Stop Guessing: How to Actually See What Your USB-C Cables Can Do

USB-C cables all look the same, but their capabilities vary wildly. WhatCable is a macOS utility that decodes e-marker data to tell you exactly what your cable supports.

If you have a drawer full of USB-C cables, you know the frustration: they all look identical, but one might be a 240W power-delivery beast, another a 40Gbps Thunderbolt powerhouse, and a third a cheap, 480Mbps "charge-only" cable that came with a pair of headphones.

For years, the only way to know the difference was to test them with expensive hardware or rely on trial and error. WhatCable changes that by surfacing the hidden "e-marker" data directly from your Mac’s IOKit, presenting it in a clean, human-readable menu bar app.

Why This Matters for Developers

As developers, we often deal with high-bandwidth peripherals, external SSDs, and power-hungry workstations. When a transfer speed is throttled or a laptop isn't charging at full speed, the cable is usually the first suspect, but it's notoriously difficult to verify.

WhatCable solves this by reading the USB Power Delivery (PD) Discover Identity responses. It doesn't just guess; it queries the chip inside the cable's connector to report:

  • Data Speed: 480 Mbps (USB 2.0) up to 80 Gbps.
  • Power Rating: 60W, 100W, or 240W capabilities.
  • Protocol Support: Thunderbolt 3/4/5, USB4, or DisplayPort.

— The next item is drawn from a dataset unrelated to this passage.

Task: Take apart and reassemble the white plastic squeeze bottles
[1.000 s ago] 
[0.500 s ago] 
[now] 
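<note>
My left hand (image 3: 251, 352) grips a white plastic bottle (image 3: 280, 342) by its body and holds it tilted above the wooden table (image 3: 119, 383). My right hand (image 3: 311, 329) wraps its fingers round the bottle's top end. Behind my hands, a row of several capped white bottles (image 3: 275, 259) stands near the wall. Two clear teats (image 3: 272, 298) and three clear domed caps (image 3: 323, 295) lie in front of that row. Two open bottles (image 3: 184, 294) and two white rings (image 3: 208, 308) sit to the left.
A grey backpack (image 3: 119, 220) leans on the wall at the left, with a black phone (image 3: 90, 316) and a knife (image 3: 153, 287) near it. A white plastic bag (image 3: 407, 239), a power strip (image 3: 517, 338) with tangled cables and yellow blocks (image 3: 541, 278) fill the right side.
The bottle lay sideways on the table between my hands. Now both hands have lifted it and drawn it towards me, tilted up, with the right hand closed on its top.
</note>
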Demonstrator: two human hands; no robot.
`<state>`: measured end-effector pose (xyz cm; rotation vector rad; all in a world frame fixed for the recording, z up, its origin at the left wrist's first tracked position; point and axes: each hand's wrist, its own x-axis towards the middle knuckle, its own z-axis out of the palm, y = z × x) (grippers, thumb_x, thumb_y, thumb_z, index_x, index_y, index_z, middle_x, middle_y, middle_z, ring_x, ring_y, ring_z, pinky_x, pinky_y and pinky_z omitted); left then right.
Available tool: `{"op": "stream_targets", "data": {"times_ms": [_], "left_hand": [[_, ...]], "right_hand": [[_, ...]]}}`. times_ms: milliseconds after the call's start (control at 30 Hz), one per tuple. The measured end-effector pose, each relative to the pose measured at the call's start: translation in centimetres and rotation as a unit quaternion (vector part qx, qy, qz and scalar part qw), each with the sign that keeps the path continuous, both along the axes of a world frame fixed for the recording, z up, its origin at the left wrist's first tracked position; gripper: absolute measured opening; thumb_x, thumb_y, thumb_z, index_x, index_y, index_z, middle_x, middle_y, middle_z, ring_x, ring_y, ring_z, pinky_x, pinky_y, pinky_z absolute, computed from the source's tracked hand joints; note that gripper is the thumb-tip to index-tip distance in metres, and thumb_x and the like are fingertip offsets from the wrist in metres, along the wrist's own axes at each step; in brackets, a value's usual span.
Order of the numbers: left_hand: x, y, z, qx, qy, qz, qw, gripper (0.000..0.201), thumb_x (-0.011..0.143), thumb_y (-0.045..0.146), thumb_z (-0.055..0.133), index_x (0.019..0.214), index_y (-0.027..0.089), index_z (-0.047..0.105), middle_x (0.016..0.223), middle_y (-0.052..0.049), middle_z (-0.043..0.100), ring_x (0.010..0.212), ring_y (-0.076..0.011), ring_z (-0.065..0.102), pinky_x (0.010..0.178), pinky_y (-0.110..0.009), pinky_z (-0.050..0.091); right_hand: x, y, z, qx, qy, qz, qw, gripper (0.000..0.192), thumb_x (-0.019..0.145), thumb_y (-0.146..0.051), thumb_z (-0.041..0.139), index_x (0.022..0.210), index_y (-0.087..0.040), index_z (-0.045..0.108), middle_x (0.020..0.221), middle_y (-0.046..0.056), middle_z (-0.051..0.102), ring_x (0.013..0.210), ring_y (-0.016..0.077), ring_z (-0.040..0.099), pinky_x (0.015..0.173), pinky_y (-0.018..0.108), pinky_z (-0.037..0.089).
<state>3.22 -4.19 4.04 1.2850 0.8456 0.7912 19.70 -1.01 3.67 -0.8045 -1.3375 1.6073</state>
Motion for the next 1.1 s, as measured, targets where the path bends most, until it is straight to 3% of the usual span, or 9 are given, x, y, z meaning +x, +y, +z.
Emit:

Beyond the Menu Bar: The CLI

While the menu bar app is perfect for a quick glance, the project also includes a robust CLI tool. This is invaluable for scripting or quick diagnostics in the terminal. If you install via Homebrew (brew install --cask whatcable), you get the whatcable command automatically.

Running whatcable in your terminal provides an instant snapshot of your ports:

$ whatcable

USB-C Port 1
✓ Charging well at 96W
Cable: 5A, 100W, USB4 40 Gbps
Charger: 5V / 9V / 15V / 20V PDOs

USB-C Port 2
! Cable is limiting charging speed
Cable: 3A, 60W, USB 2.0
Device: External SSD, USB 10 Gbps

You can even use --json to pipe the output into jq for automated monitoring or logging, or use --watch to see real-time updates as you plug and unplug devices.

How It Works Under the Hood

WhatCable is a masterclass in leveraging native macOS APIs without resorting to private hacks. It interacts with four specific IOKit service families:

  1. AppleHPMInterface / AppleTCController: Monitors per-port state, connection, and orientation.
  2. IOPortFeaturePowerSource: Extracts the full Power Delivery Object (PDO) list from your charger.
  3. IOPortTransportComponent: Decodes the PD Discover Identity VDOs from the cable's e-marker.
  4. XHCI Controller Subtree: Maps connected USB devices to their physical ports.

Because it relies on these standard interfaces, it is lightweight, secure, and doesn't require invasive kernel extensions or helper daemons.

Pro Features and Hardware Health

While the core tool is free and open-source, the project offers a "Pro" version that adds deep-dive diagnostics. This includes:

  • Live Power Metering: Real-time graphs of power input.
  • Negotiation Diagnostics: A side-by-side view of what your Mac, cable, and device each support versus what was actually negotiated.
  • Resistance Estimation: A clever way to identify low-quality or damaged cables that might be causing voltage drops.

Getting Started

If you are on Apple Silicon running macOS 14 or later, you can grab the latest release from the GitHub repository.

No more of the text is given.